If you wish to implement the server/listener component as well:

// an Express.JS server

var express = require("express");
var app = express();

// our handler goes here
app.post("/webhook", (request, response) => {
    // read and process data from request
    response.send("success");
});

// run server on port 8080
app.listen(8080, "0.0.0.0");
# webhook.py

from flask import Flask
app = Flask(__name__)

# our handler goes here, with an `app.route` annotation
@app.route("/webhook", methods=["POST"])
def hello_http(request):
    # read and process data from request
    return "success"



# external command (Linux/Mac): run server on port 8080
# FLASK_APP=webhook.py flask run --host=0.0.0.0 --port=8080

A complete Java example using Apache HttpComponents for the HTTP aspect and server component:

import org.apache.http.impl.bootstrap.ServerBootstrap;
import org.apache.http.HttpStatus;
import org.apache.http.entity.StringEntity;

public class WebhookServer {
    public static void main(String[] args) throws Exception {

        ServerBootstrap s = ServerBootstrap.bootstrap();

        s.registerHandler("/webhook", (request, response, ctx) -> {
            // a typical Apache-HC HttpRequest handler
            // read and process data from request, and populate response

            response.setStatusCode(HttpStatus.SC_OK);
            response.setEntity(new StringEntity("success"));
        });

        s.setListenerPort(8080).create().start();
    }
}

Custom Platform

You can cut down on the overall complexity by using a cloud platform that provides off-the-shelf managed services for HTTP handling and hosting of handler logic.

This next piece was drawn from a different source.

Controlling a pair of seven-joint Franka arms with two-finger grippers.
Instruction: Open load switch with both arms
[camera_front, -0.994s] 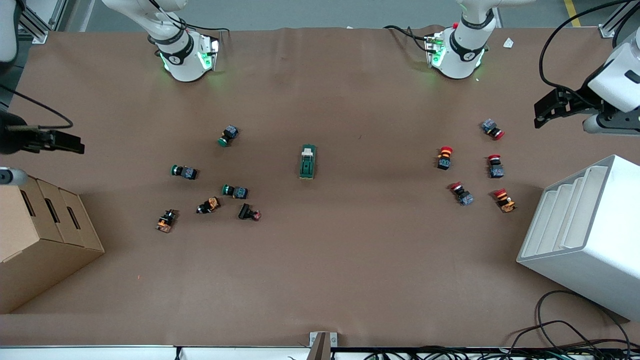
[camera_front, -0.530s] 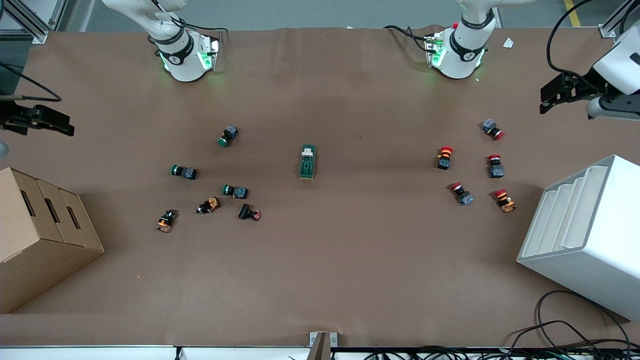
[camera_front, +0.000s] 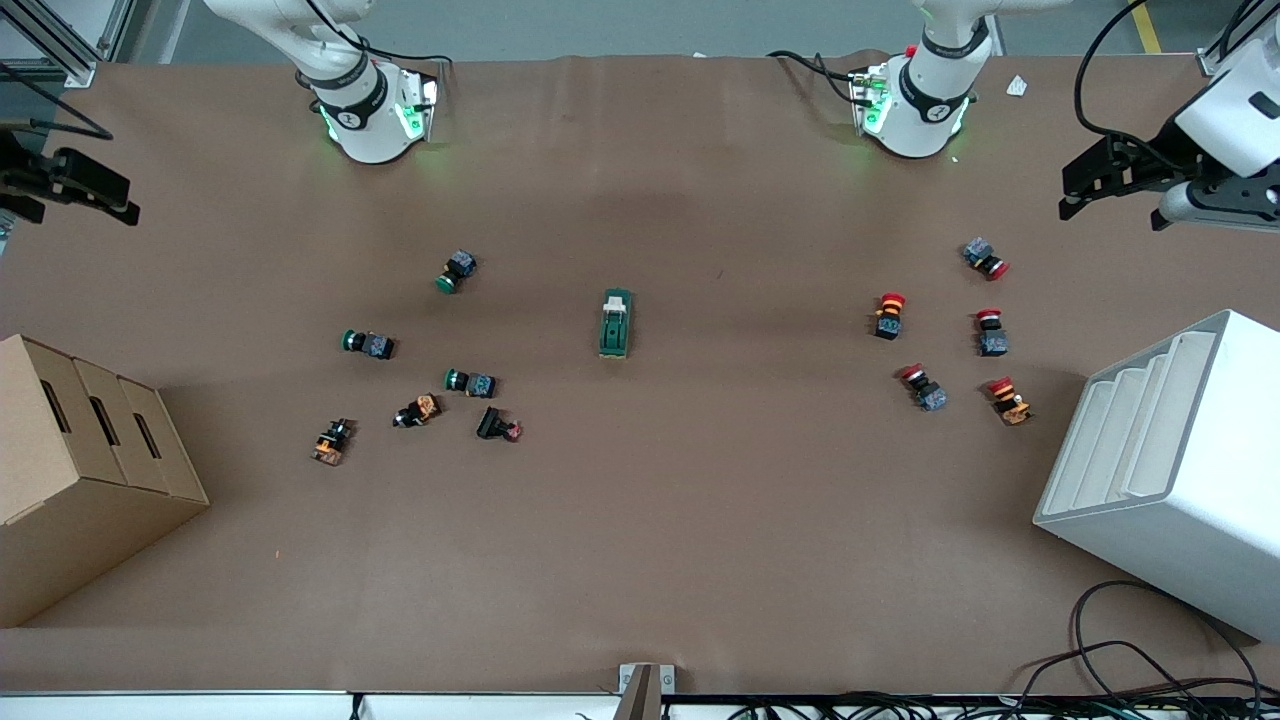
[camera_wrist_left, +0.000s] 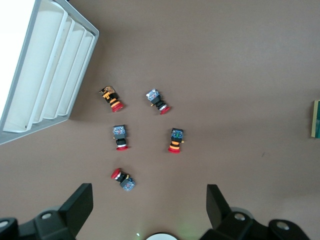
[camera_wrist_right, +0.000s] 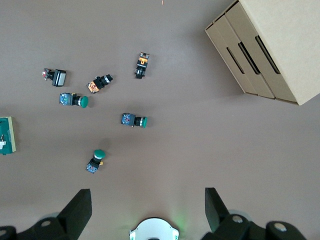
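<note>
Nothing started, I judge: load switch (camera_front: 616, 323) sits untouched mid-table between the button clusters, lever state too small to read. Left gripper (camera_wrist_left: 150, 205) and right gripper (camera_wrist_right: 148, 202) hover high at their table ends, fingers spread wide, empty.

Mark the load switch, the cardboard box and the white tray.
load switch (camera_front: 616, 323): front view, on its green body.
cardboard box (camera_front: 60, 500): front view, on its top face.
white tray (camera_front: 1190, 500): front view, on its outer wall.
</note>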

Python on AWS Lambda, with AWS API Gateway as the HTTP layer (many other languages also supported, including NodeJS):

def handler(event, context):
    return "success"

NodeJS on AWS Lambda:

exports.handler = async (event) => {
    return "success";
};

NodeJS (ExpressJS-compatible) on Google Cloud Functions, with a HTTP trigger (other languages also supported, including Python):

exports.handler = function(request, response) {
    response.send("success");
};

Python (Flask-compatible) on Google Cloud Functions:

def handler(request):
    return "success"

You can deploy and manage such cloud-based custom webhooks quite easily, using cloud-native development tools.